In the listing, find every line that has the string "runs" and copy it.
----
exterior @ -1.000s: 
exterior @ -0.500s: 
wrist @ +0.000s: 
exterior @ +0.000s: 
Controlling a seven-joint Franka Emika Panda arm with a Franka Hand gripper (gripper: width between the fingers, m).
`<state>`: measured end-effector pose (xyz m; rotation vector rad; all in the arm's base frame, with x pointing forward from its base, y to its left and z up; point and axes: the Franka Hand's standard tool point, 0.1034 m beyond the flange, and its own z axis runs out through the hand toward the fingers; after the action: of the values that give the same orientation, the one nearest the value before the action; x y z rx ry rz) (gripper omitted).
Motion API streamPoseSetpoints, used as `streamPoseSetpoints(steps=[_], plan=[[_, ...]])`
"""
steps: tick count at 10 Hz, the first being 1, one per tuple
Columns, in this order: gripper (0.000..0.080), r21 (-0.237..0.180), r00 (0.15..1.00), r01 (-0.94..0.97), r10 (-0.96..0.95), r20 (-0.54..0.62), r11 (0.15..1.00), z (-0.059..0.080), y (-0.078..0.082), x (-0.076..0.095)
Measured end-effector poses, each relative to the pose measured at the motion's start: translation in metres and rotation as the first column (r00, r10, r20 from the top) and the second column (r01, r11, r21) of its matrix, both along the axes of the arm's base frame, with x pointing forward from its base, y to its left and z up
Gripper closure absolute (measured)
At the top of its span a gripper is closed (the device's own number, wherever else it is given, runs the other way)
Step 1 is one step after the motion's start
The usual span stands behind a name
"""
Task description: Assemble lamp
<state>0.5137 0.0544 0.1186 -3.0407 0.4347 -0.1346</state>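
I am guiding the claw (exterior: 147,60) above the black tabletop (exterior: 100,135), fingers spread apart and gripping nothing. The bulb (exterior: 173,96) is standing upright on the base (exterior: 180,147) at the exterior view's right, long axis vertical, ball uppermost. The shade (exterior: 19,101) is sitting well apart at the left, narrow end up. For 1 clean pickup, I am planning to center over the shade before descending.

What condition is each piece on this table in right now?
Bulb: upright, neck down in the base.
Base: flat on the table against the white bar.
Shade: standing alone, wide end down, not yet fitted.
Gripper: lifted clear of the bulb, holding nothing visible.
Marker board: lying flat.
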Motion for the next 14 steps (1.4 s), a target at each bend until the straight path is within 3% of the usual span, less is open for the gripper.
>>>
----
§ **Finished exercise**:
`<state>`: measured end-effector pose (xyz m; rotation vector rad; all in the arm's base frame, with x pointing forward from its base, y to its left and z up; point and axes: the Franka Hand's standard tool point, 0.1034 m beyond the flange, and its own z axis runs out through the hand toward the fingers; after the action: of the values that give the same orientation, the one nearest the value before the action; x y z rx ry rz) (gripper omitted).
At the top of its span a gripper is closed (the device's own number, wherever else it is given, runs the other way)

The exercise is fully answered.